Leveraging Routing in Fat Trees (RIFT) Zero Touch Provisioning (ZTP) for EVPN-VXLAN fabrics with Auto-EVPN
There’s no question that the go-to in modern data center designs is an IP fabric to provide base connectivity, overlaid with EVPN-VXLAN to provide end-to-end networking. Today, IP fabrics are commoditized just like the x86 hosts that are connected to the fabric.
Provisioning EVPN-VXLAN overlays in data center fabrics without a controller or orchestration is considered a complex task since it requires over 100 lines of configuration per node for a simple scenario. For example, imagine what it would take to configure complex architectures and provision tunnels over a large fabric with tens – or even hundreds – of nodes.
New IETF Draft Addresses EVPN Complexity
In this blog, we’ll examine a new feature the Internet Engineering Task Force (IETF) is developing that helps operators provision an EVPN-VXLAN overlay on top of a RIFT IP fabric with minimal configuration: Auto-EVPN. In the name itself, Auto-EVPN already gives away some of its workings. Currently, the Auto-EVPN feature is in draft status, meaning it isn’t standardized in an RFC or publicly available yet.
Leveraging the Underlay to Provision the Overlay
While the “What is the best data center underlay?” discussion will probably never settle the newest kid on the block, Routing in Fat Trees (RIFT) offers several interesting features that can make network operators’ lives a whole lot easier. Think about minimal configuration leveraging Zero Touch Provisioning (ZTP), unequal load balancing and highly optimized flooding, to name a few.
RIFT ZTP allows a node to disseminate Key-Value information contained in Key-Value Topology Information Elements (KV-TIEs) within the fabric underlay. These KV-TIEs can contain any information and therefore, they can be used for many purposes, including the provisioning of overlays.

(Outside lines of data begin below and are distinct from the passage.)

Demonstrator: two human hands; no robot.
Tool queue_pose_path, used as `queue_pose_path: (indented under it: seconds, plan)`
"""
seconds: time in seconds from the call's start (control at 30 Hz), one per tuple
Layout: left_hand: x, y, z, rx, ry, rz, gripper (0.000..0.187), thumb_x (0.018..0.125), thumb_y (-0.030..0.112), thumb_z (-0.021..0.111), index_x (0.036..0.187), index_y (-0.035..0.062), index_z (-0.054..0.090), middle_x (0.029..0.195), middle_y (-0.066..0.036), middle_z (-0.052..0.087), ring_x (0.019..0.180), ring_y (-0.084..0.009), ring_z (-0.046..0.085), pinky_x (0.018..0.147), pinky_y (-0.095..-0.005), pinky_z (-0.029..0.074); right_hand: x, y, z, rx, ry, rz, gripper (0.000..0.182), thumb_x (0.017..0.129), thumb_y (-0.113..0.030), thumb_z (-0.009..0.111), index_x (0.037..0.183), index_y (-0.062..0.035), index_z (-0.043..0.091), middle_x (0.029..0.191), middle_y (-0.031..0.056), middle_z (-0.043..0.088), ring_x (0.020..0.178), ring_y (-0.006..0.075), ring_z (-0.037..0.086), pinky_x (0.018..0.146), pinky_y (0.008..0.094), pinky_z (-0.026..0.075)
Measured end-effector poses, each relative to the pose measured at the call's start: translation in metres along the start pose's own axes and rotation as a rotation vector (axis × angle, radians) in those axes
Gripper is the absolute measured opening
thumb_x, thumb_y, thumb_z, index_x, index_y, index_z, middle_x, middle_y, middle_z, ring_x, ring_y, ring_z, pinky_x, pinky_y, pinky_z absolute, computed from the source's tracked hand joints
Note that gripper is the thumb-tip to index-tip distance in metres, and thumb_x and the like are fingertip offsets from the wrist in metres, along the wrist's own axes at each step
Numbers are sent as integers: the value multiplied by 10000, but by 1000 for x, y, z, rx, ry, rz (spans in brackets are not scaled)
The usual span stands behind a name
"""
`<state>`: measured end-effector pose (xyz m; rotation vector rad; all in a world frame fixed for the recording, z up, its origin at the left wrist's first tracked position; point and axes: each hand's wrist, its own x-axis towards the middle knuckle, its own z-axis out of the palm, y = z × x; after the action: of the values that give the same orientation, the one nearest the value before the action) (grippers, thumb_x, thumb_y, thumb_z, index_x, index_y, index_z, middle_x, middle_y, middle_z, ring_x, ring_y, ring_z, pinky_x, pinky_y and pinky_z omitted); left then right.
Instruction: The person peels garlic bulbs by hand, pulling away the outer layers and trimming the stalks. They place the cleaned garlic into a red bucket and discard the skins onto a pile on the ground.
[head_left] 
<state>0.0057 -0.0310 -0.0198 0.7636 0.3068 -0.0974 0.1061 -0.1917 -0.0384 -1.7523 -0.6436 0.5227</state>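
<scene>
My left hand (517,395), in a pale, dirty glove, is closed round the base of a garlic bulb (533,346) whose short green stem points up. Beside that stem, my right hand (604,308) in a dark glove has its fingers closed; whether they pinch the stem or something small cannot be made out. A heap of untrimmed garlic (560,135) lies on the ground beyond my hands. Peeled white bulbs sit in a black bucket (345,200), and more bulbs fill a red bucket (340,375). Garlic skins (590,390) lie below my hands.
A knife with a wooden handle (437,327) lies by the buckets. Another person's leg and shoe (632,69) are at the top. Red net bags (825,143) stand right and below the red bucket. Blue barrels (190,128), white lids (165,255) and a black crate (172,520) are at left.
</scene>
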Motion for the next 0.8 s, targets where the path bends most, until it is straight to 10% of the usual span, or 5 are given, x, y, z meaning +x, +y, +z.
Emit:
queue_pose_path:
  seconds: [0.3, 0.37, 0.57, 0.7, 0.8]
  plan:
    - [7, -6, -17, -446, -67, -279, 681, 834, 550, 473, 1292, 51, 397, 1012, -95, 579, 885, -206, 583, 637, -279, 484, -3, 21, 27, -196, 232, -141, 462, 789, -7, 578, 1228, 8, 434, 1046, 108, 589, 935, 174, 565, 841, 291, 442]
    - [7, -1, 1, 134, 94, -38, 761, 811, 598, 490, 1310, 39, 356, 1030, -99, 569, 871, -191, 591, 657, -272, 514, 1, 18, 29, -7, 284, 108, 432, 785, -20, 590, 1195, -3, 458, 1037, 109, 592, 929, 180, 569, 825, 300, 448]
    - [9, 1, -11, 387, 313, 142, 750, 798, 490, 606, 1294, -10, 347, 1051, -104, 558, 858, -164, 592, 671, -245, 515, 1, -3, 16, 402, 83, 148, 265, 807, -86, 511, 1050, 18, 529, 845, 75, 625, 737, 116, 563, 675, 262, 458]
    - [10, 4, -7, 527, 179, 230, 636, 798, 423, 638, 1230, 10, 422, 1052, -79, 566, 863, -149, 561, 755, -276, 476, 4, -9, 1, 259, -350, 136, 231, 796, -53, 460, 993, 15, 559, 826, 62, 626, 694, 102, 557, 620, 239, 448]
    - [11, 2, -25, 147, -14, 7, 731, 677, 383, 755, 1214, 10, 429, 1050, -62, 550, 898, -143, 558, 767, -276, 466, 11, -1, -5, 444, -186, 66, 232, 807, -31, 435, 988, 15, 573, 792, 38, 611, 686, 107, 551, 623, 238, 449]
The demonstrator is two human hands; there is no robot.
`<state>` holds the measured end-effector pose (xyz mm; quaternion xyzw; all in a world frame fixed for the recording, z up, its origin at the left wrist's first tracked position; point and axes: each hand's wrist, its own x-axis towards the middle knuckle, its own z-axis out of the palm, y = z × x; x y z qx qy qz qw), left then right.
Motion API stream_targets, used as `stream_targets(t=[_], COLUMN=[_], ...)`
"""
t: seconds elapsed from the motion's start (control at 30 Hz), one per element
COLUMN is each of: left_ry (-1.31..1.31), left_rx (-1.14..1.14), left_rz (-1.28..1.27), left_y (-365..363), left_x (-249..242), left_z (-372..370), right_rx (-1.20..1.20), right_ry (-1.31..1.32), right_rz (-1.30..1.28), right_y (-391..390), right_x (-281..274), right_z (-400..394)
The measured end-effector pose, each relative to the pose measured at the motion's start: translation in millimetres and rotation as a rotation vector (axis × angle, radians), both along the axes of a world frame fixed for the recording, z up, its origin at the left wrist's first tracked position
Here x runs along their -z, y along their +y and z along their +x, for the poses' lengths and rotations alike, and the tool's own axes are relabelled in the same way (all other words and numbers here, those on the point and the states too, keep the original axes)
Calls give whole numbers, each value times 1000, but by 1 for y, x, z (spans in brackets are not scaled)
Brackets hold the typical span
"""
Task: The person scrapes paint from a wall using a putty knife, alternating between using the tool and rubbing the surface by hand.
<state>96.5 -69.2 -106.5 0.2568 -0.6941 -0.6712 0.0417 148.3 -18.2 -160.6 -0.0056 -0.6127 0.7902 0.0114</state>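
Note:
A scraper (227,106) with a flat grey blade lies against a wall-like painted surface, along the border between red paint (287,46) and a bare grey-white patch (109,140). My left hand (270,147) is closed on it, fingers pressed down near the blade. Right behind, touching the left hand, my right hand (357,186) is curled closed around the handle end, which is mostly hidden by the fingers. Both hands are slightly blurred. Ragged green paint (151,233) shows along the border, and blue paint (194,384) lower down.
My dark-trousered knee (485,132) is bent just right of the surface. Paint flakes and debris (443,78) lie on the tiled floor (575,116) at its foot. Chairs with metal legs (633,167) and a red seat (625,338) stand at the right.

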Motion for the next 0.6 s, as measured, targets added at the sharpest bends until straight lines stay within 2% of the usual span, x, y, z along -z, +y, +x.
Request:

Each EVPN service model has its own set of deployment requirements. For example, a functional BGP overlay is necessary to exchange EVPN Network Layer Reachability Information (NLRI), regardless of the service model. Furthermore, there are many variables, such as each node’s loopback address and AS number for the BGP session. Some of these variables may be coordinated across each node in a network, but are locally significant to a node (e.g. route distinguishers). Similarly, the calculation of some variables is local to each device. In order to fully provision EVPN in an IP fabric, there are a few requirements, including: a perfectly working underlay that offers reachability, IP and ASN plan, IBGP full mesh configuration or route reflectors to advertise EVPN NLRIs to the nodes, a MAC-VRF and VLANS defined, etc. It’s easy to see where those hundreds of lines of configuration we’ve previously mentioned come from.
Deploying RIFT with Auto-EVPN Enabled
A RIFT underlay contains enough topology information in each node to calculate the necessary variables automatically. In a greenfield fabric deployment, the nodes are only required to have IPv6 address configured on each interface and enable RIFT protocol with the Auto-EVPN feature.
Once RIFT is activated with the Auto-EVPN feature, it automatically provisions the nodes that take part in the EVPN overlay with fabric/edge interfaces, node roles and address plans. It also configures Top of Fabric nodes as BGP route reflectors, establishes IBGP sessions with nodes in the fabric and uses those sessions to exchange the MAC/IP information that EVPN needs, including MAC-VRF and pre-defined VLANS.
Now that our IP fabric is running RIFT in the underlay and EVPN in the overlay, we can leverage that overlay to tunnel Layer 2 packets with VXLAN by simply configuring the leaf nodes (or servers, in case they are participating in RIFT) with the correct VLANs that are defined in the MAC-VRF.
What About Controllers?
In this case, the fabric operator still must provide and configure MAC-VRFs and define VLANs on the edge nodes. That’s where a controller is still of huge value. Additionally, a controller can configure and manage ports and VLANs on the end-nodes or hosts, further simplifying and easing the network operator’s life. A controller also brings additional value by providing monitoring and analytics capabilities to further streamline operations.
In smaller or less-dynamic fabrics, Auto-EVPN helps save time and provides a consistent and reliable method to provisioning EVPN-VXLAN overlay networks. Auto-EVPN also gives the operator additional tools and possibilities, including the extension of Auto-EVPN to the host through a containerized routing stack.